- Data for analysis -
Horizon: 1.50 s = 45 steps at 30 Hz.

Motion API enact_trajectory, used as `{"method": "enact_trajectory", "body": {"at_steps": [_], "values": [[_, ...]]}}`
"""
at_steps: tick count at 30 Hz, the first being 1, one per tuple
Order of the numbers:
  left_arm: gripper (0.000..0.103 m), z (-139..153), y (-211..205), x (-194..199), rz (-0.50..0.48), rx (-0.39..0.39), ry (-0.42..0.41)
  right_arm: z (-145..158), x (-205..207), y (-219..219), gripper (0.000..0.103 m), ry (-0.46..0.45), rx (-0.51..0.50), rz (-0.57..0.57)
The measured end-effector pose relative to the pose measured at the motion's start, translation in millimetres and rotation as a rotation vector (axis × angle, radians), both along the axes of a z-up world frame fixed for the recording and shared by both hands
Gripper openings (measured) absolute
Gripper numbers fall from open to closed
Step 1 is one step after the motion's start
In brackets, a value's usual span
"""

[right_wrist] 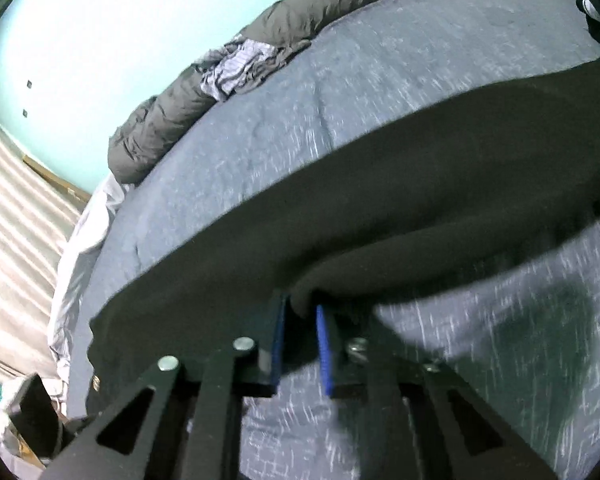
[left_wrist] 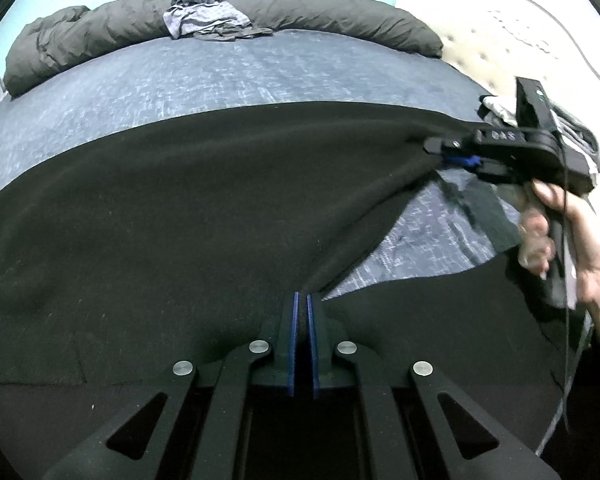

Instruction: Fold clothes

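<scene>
Left wrist view: the black garment (left_wrist: 180, 208) lies spread across the near half of the bed (left_wrist: 180, 76), one edge lifted clear of the sheet at the right.
Left gripper (left_wrist: 303, 300): fingers clenched on a fold of the black cloth at the near edge, pads pressed almost together with fabric pinched between.
Right gripper (left_wrist: 440, 152): grasping a far corner of the same garment, carried by a hand (left_wrist: 572, 240); its own camera shows cloth bunched between the blue pads (right_wrist: 324, 344), which stand slightly apart around it.
Why held so: two grips on one raised edge keep it taut, so, as I judge it, the flap can be carried over the rest of the garment as a fold.
Surface: blue-grey mottled bedsheet, soft, so the cloth may drag and wrinkle.
Far edge: a rolled dark grey duvet (left_wrist: 320, 16) with a crumpled striped garment (left_wrist: 204, 16) resting against it, well apart from the black one.
Room: pale green wall (right_wrist: 100, 40); a cream tufted headboard (left_wrist: 500, 40) at the right; more crumpled clothes (left_wrist: 500, 110) beside it.
</scene>
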<state>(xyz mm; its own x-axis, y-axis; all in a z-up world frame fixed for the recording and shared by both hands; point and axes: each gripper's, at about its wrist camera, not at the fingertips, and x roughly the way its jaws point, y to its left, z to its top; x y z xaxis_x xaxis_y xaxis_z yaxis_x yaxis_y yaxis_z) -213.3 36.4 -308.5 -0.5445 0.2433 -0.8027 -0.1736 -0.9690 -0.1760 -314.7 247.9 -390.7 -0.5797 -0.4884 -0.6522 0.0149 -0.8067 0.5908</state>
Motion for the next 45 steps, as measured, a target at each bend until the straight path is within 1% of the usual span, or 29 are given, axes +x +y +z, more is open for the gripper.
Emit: {"method": "enact_trajectory", "body": {"at_steps": [4,6,8,10,13,16,19,21,22,25,27,28,29,30,32,33,36,39,40,41,42,43,44,45], "values": [[0.004,-4.3,2.2,2.9,-0.021,-0.007,-0.009,-2.6,-8.8,9.1,0.012,-0.025,-0.057,-0.044],[0.004,-7.2,1.4,4.2,-0.022,0.0,-0.018,-6.3,-10.6,15.8,0.017,-0.043,-0.095,-0.07],[0.004,-9.4,0.5,5.0,-0.022,0.007,-0.026,-3.9,-11.4,21.5,0.028,-0.032,-0.108,-0.096],[0.004,-9.8,0.5,4.9,-0.023,0.011,-0.031,1.3,-11.3,24.2,0.03,0.002,-0.098,-0.103],[0.004,-10.3,0.3,4.8,-0.024,0.018,-0.038,7.1,-6.5,30.9,0.031,0.027,-0.055,-0.157],[0.005,-9.9,-0.3,4.3,-0.022,0.029,-0.044,9.6,-0.2,47.4,0.031,0.026,-0.018,-0.248],[0.005,-2.6,-3.6,2.0,-0.003,0.063,-0.041,12.0,7.3,68.9,0.036,0.018,0.028,-0.351],[0.006,4.8,-5.3,-0.2,0.014,0.069,-0.019,12.6,11.8,82.3,0.038,0.008,0.049,-0.407],[0.007,7.3,-5.9,-1.5,0.026,0.066,-0.006,11.6,14.1,90.3,0.039,0.002,0.052,-0.436],[0.021,12.1,-8.0,-6.2,0.068,0.066,0.023,3.4,19.3,117.9,0.04,-0.021,0.028,-0.512],[0.021,16.6,-10.0,-8.2,0.086,0.119,0.038,-3.7,22.1,135.1,0.041,-0.038,0.0,-0.552],[0.021,20.2,-10.7,-9.5,0.084,0.166,0.048,-7.4,24.9,144.0,0.042,-0.047,-0.017,-0.577],[0.021,23.2,-11.4,-10.1,0.081,0.196,0.056,-10.3,27.1,151.5,0.043,-0.056,-0.028,-0.601],[0.022,25.4,-9.6,-11.4,0.081,0.195,0.064,-12.2,28.4,157.4,0.043,-0.06,-0.035,-0.617],[0.031,23.6,-2.9,-16.2,0.09,0.145,0.061,-14.2,28.6,164.9,0.044,-0.055,-0.058,-0.615],[0.032,21.8,-0.9,-19.0,0.094,0.133,0.052,-14.4,27.7,166.3,0.044,-0.051,-0.065,-0.604],[0.032,12.3,4.0,-29.3,0.104,0.168,0.012,-15.8,23.3,169.8,0.044,-0.048,-0.064,-0.57],[0.032,4.8,13.8,-35.9,0.086,0.125,-0.016,-22.0,22.4,182.0,0.043,-0.051,-0.1,-0.572],[0.032,1.9,16.7,-36.7,0.08,0.113,-0.025,-23.4,21.5,185.5,0.039,-0.051,-0.106,-0.568],[0.032,-1.0,19.7,-37.5,0.074,0.102,-0.034,-24.4,20.1,188.5,0.025,-0.051,-0.108,-0.56],[0.032,-3.9,22.6,-38.3,0.069,0.09,-0.042,-25.4,18.8,191.4,0.018,-0.05,-0.109,-0.552],[0.032,-6.9,25.5,-39.1,0.063,0.078,-0.051,-25.7,18.1,194.3,0.009,-0.046,-0.11,-0.544],[0.032,-9.8,28.5,-39.9,0.058,0.067,-0.06,-25.0,18.2,196.8,0.004,-0.039,-0.11,-0.542],[0.032,-12.9,29.8,-41.2,0.056,0.061,-0.068,-23.4,18.0,198.8,0.004,-0.031,-0.106,-0.544]]}}
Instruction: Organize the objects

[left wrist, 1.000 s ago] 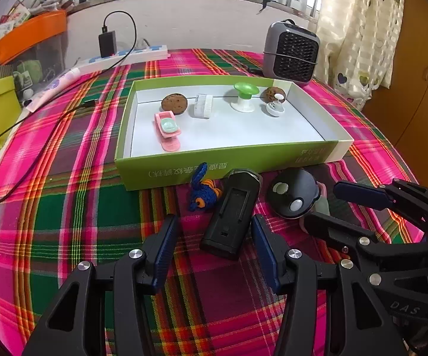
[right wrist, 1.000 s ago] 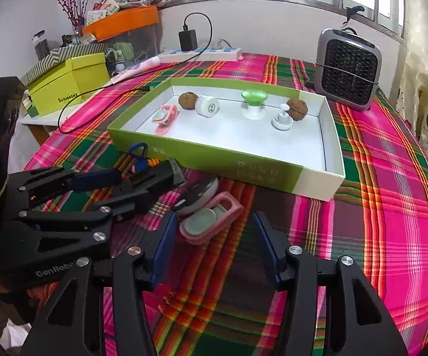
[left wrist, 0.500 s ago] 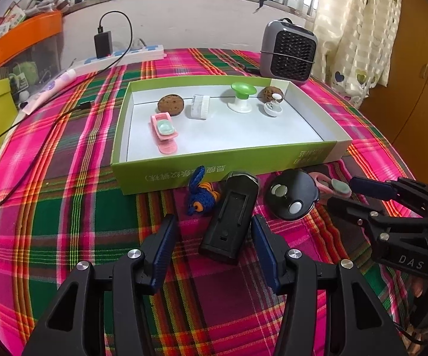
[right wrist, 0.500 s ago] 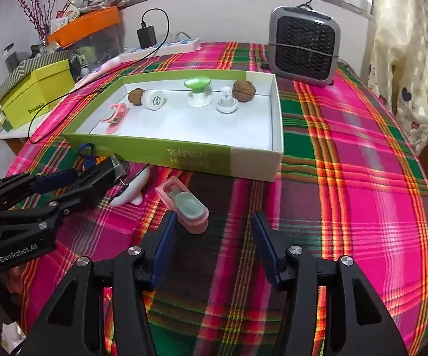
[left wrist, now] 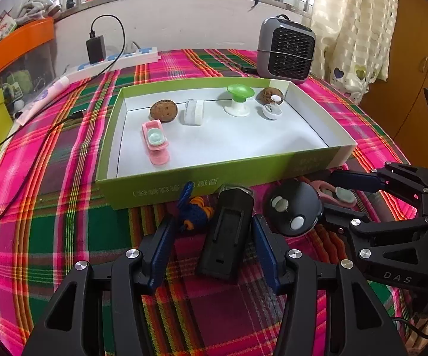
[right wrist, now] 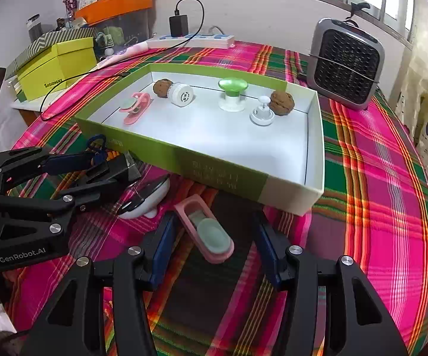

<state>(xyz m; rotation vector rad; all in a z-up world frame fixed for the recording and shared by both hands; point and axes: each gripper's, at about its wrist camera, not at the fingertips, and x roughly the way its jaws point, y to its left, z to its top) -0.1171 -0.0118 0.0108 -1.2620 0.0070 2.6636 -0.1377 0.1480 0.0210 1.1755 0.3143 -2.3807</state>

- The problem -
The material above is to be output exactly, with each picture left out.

- Task result -
Horizon: 1.50 s = 45 steps at 30 Hz.

Motion API enact_trajectory, used as `{"method": "enact_trajectory", "body": {"at_steps": [_], "values": [[_, ...]]}}`
"""
at_steps: tick count at 30 Hz, the first being 1, one per tuple
Order of the numbers:
  left_arm: gripper (0.000..0.103 m), z (-139..153), y (-211..205), x (-194..199), rz (-0.50..0.48), rx (-0.39..0.39), ry (-0.42..0.41)
  right_arm: z (-145..158), x (-205..207), y (-219..219), gripper (0.000..0.103 m), ry (-0.46..0.45), rx (-0.51..0.50), rz (-0.57..0.57)
The measured end-effector pose relative to the pose measured at the motion's start, translation in millimetres and rotation as a rotation vector (axis × angle, radians), both along the axes of a z-up world frame fixed for the recording and shared by both hands
Gripper openings (measured) absolute
Gripper numbers fall from open to closed
Step 1 is one step after the motion's start
In brackets, a value's usual span
"""

[right_wrist] 
[left_wrist] 

Instruction: Fold clothes

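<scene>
Left wrist view: the black garment (left_wrist: 180, 208) lies spread across the near half of the bed (left_wrist: 180, 76), one edge lifted clear of the sheet at the right.
Left gripper (left_wrist: 303, 300): fingers clenched on a fold of the black cloth at the near edge, pads pressed almost together with fabric pinched between.
Right gripper (left_wrist: 440, 152): grasping a far corner of the same garment, carried by a hand (left_wrist: 572, 240); its own camera shows cloth bunched between the blue pads (right_wrist: 324, 344), which stand slightly apart around it.
Why held so: two grips on one raised edge keep it taut, so, as I judge it, the flap can be carried over the rest of the garment as a fold.
Surface: blue-grey mottled bedsheet, soft, so the cloth may drag and wrinkle.
Far edge: a rolled dark grey duvet (left_wrist: 320, 16) with a crumpled striped garment (left_wrist: 204, 16) resting against it, well apart from the black one.
Room: pale green wall (right_wrist: 100, 40); a cream tufted headboard (left_wrist: 500, 40) at the right; more crumpled clothes (left_wrist: 500, 110) beside it.
</scene>
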<state>(xyz mm; its own x-axis, y-axis; all in a z-up world frame fixed for the recording and shared by both hands; point and axes: each gripper's, at about its wrist camera, not at the fingertips, and x roughly the way its jaws point, y to its left, z to its top; x y z xaxis_x xaxis_y xaxis_z yaxis_x yaxis_y yaxis_z) -213.3 36.4 -308.5 -0.5445 0.2433 -0.8027 -0.1736 -0.9690 -0.1760 -314.7 247.9 -390.7 -0.5797 -0.4884 -0.6522 0.0149 -0.8067 0.5908</state>
Motion for the next 45 steps, as measured, a target at each bend until the straight path is within 1% of the usual span, or 29 are given, axes +x +y +z, more is open for the gripper.
Emit: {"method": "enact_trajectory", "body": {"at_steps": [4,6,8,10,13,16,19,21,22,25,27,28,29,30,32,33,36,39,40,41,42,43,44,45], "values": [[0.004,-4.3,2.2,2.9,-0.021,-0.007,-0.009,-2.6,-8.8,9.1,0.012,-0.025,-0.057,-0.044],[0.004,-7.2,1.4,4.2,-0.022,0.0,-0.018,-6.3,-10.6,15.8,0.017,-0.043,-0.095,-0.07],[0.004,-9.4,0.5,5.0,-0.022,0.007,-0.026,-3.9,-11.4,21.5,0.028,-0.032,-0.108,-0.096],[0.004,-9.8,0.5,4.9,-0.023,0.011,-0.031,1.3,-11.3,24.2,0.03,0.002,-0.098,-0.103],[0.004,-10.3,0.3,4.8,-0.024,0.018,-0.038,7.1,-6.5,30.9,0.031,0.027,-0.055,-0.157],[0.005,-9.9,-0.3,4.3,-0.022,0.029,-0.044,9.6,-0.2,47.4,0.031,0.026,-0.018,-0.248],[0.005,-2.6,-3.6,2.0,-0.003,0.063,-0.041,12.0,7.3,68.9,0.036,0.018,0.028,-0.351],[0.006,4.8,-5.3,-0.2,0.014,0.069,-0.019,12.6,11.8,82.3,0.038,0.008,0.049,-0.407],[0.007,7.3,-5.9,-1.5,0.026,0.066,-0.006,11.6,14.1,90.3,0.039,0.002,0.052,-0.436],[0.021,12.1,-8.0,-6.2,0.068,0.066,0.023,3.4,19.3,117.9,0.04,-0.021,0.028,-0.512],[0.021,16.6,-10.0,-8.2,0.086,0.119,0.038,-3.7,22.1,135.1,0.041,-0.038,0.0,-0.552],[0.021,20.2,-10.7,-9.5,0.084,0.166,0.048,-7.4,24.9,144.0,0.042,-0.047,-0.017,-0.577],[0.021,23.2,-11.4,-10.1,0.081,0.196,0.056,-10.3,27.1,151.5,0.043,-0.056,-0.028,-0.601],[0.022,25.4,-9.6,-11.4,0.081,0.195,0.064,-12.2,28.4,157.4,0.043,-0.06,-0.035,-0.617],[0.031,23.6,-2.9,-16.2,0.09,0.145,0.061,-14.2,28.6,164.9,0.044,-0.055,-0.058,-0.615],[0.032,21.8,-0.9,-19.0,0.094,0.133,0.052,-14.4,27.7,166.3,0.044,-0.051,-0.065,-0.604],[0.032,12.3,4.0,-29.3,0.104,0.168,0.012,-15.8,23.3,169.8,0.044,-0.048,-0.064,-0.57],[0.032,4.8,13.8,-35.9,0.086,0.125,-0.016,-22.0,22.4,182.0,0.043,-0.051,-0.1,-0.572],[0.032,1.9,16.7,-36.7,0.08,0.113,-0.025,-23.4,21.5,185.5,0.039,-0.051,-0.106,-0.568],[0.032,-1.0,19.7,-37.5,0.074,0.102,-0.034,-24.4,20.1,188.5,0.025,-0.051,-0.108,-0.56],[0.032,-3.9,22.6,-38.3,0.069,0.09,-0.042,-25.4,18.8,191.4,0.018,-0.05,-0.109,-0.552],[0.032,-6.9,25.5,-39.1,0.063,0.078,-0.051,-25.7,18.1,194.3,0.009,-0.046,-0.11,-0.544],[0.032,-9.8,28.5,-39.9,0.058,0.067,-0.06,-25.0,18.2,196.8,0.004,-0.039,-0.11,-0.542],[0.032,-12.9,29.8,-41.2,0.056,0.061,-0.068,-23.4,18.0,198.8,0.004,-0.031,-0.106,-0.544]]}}
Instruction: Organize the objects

[left wrist, 1.000 s ago] 
[right wrist, 1.000 s ago] 
[left wrist, 0.500 s ago] 
[right wrist, 0.500 s ago] 
[left wrist, now] 
[right wrist, now] 

<state>(xyz m; rotation vector rad; all in a z-up world frame fixed for the recording and shared by both hands; point and axes: each gripper's, at about its wrist camera, not at the fingertips, and x roughly the way its jaws point, y to its left, z to its top) -0.1171 -0.0118 0.0108 -1.2620 0.0070 2.6636 -0.1377 0.1480 0.0210 1.1755 0.3143 -2.3807</state>

No additional output is expected.